Lady of the Eternal City brings together the stories of the individuals whose lives revolve around the powerful force that is Hadrian. The novel flows between them, encompassing the first person account of Vix, a man whose life appears to be shaped by the women he has loved and lost, and the third person narratives of Sabina, her spirited niece Annia and Antinous, Vix’s adopted son, whose beauty captivates the heart of Hadrian and shapes his life and, most remarkably of all, his character.
At the heart of the novel, though, stands Hadrian. Kate Quinn is to be congratulated on her wondrous portrait of a man who is more than a man in so many ways. Hadrian is larger than life, he has become Emperor in more ways than one, he is powerful both physically and imperially, and he is a man who lives behind masks, lashing out unexpectedly, his moods as fickle as the winds, his cruelty scarcely controlled. But Lady of the Eternal City covers the length of Hadrian’s reign and this means that time is spent on him. We observe his many sides and, even more intriguingly, Hadrian’s own efforts to understand himself. This is a man of infinite contradictions – a man who can put out a young slave’s eye but who can also leap between a lion and his beloved, to strike one down and save the other, at enormous risk to himself. A man who calmly pronounces the most terrible threats but also dreams of glorifying his empire, encasing it behind secure boundaries, erecting its finest buildings and consolidating its armies. Hadrian shines in this novel as much as he terrifies – he is remarkable.

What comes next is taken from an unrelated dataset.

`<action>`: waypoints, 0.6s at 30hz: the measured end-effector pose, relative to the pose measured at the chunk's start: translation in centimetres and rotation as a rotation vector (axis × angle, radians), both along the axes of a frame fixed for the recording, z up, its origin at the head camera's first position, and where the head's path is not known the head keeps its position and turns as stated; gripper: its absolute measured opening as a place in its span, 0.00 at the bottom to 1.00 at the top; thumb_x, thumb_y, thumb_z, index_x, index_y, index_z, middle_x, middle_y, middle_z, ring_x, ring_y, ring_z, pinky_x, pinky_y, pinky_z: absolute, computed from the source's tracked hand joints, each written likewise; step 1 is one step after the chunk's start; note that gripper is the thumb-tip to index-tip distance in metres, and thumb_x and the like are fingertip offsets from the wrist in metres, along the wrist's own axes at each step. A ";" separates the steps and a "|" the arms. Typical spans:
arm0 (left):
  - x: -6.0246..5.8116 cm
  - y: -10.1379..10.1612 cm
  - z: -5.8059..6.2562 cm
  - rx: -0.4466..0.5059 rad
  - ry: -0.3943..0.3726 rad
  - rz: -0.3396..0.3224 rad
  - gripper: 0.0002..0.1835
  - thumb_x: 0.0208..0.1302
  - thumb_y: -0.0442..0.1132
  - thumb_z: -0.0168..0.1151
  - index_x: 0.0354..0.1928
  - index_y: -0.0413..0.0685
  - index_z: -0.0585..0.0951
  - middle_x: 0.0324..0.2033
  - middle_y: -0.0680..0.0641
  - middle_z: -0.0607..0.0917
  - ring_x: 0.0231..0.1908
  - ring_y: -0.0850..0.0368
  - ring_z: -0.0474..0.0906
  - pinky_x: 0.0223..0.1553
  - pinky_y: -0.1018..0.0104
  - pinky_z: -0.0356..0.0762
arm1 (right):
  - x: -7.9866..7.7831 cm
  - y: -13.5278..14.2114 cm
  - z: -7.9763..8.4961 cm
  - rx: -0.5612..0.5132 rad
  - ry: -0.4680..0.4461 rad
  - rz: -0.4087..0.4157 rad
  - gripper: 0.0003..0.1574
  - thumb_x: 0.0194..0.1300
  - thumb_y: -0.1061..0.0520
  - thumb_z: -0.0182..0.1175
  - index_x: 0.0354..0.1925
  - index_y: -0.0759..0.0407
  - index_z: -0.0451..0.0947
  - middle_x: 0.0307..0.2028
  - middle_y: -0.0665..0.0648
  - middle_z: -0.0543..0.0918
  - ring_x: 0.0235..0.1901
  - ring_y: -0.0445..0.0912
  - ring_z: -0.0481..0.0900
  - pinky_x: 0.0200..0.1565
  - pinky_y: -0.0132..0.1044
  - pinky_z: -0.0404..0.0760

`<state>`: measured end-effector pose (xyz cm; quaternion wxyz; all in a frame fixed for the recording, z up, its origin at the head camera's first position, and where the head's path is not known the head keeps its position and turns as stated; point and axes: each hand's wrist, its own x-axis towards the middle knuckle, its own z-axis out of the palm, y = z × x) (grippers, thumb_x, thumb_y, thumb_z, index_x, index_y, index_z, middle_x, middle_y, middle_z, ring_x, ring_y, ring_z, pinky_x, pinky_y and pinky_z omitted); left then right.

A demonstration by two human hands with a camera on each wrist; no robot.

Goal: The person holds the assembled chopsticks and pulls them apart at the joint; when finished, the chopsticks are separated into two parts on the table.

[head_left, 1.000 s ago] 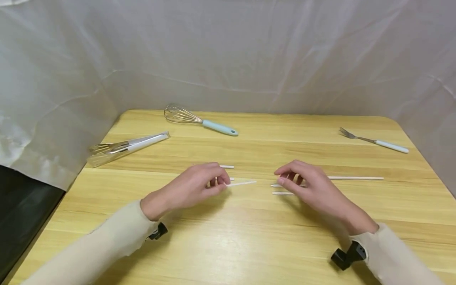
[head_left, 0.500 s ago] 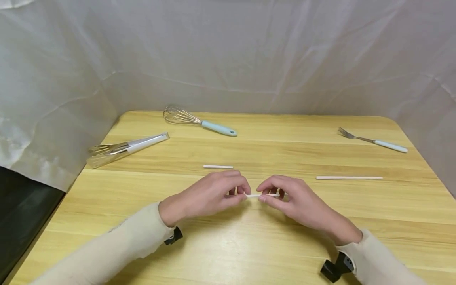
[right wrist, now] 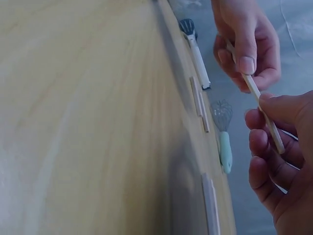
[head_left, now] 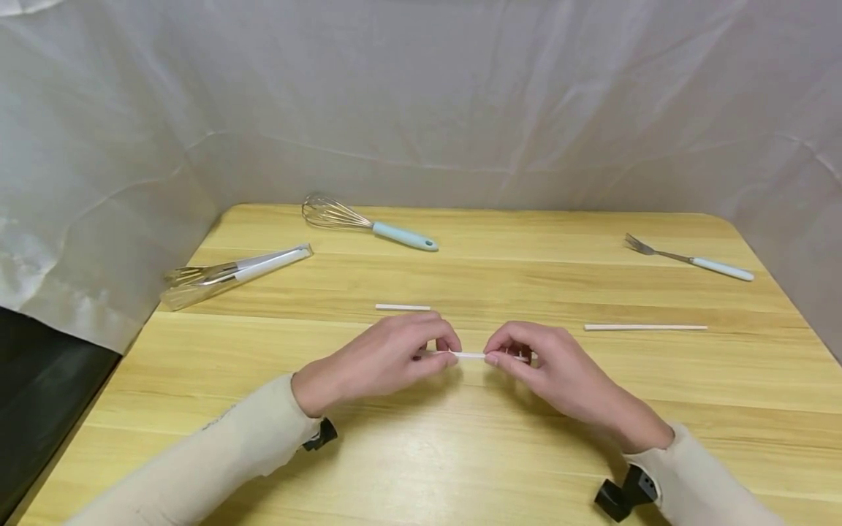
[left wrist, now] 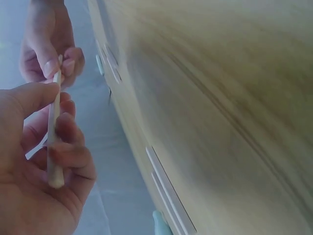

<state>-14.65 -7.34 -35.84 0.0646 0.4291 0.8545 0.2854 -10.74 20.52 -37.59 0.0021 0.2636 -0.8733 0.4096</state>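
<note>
Both hands hold one thin pale wooden chopstick [head_left: 470,355] level above the table, a short length of it bare between their fingertips. My left hand [head_left: 381,358] pinches it between thumb and fingers; in the left wrist view its thick end [left wrist: 56,182] lies across the curled fingers. Opposite, my right hand [head_left: 552,365] pinches the same stick, whose squared other end [right wrist: 279,147] shows over the fingers in the right wrist view. Behind the left hand lies a short white stick [head_left: 403,307]; a longer one [head_left: 646,327] lies beyond the right hand.
A whisk [head_left: 368,223] with a light blue handle lies at the back of the wooden table [head_left: 421,453]. Tongs [head_left: 240,274] lie at the left, a fork [head_left: 691,259] at the right. Each wrist view shows paired sticks [left wrist: 168,191]. A pale curtain [head_left: 421,109] hangs behind.
A second ago only my left hand held the chopstick, apart from the right. The hands came together and both pinched it; since then the right hand shifted slightly right, baring more stick.
</note>
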 end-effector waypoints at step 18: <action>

But Hadrian is also the product of the people around him, whether he likes it or not. Lady of the Eternal City shows us the efforts of Sabina and Vix to temper his cruelty. We have glimpses of the friendship that once existed between Hadrian and his wife but now we marvel at her courage in continuing to encourage him to show goodness. Vix despises Hadrian and when Hadrian falls in love with his son Antinous his rage knows no bounds, but Vix at this stage is unaware of the true potential of Antinous. This young man is Hadrian’s star, and that is exactly what he is. Antinous lights up the pages of this book just as he lightens Hadrian’s soul. His story is tragic, beautiful and golden.
Hadrian was a great traveller and this novel takes us with him. We journey across the empire, witnessing its strange cults, religions and customs, hearing rumours of revolts, watching how this, too, changes Hadrian, Vix and Sabina. In a parallel story we have Annia and her young friendships and enmities. These are destined to shape the future of the empire. This is a book with a grand vision.
Reading Lady of the Eternal City was, for me, like eating at a rich feast. It is dark, velvety, fragrant and deliciously decadent. It truly does provide food for all the senses. It is heady with love, hatred, sex and ambition. Its colours are imperial purples, sea blues, stone whites, desert yellows and the red of spilt blood. It is an intoxicating read and, as such, it might be best to read it in small greedy bites. I was overpowered at times, finding it a little rich for my tastes, its passions too strong, but I was addicted to it and happy to read deeply into it, while mixing it with other reads.
Lady of the Eternal City is such a powerful, potent read which will stay in my mind for a long time, largely because of its portrait of Hadrian, revealing a complex and disturbed man, driven by both dreams and demons. Never again will I think of this emperor in the same way.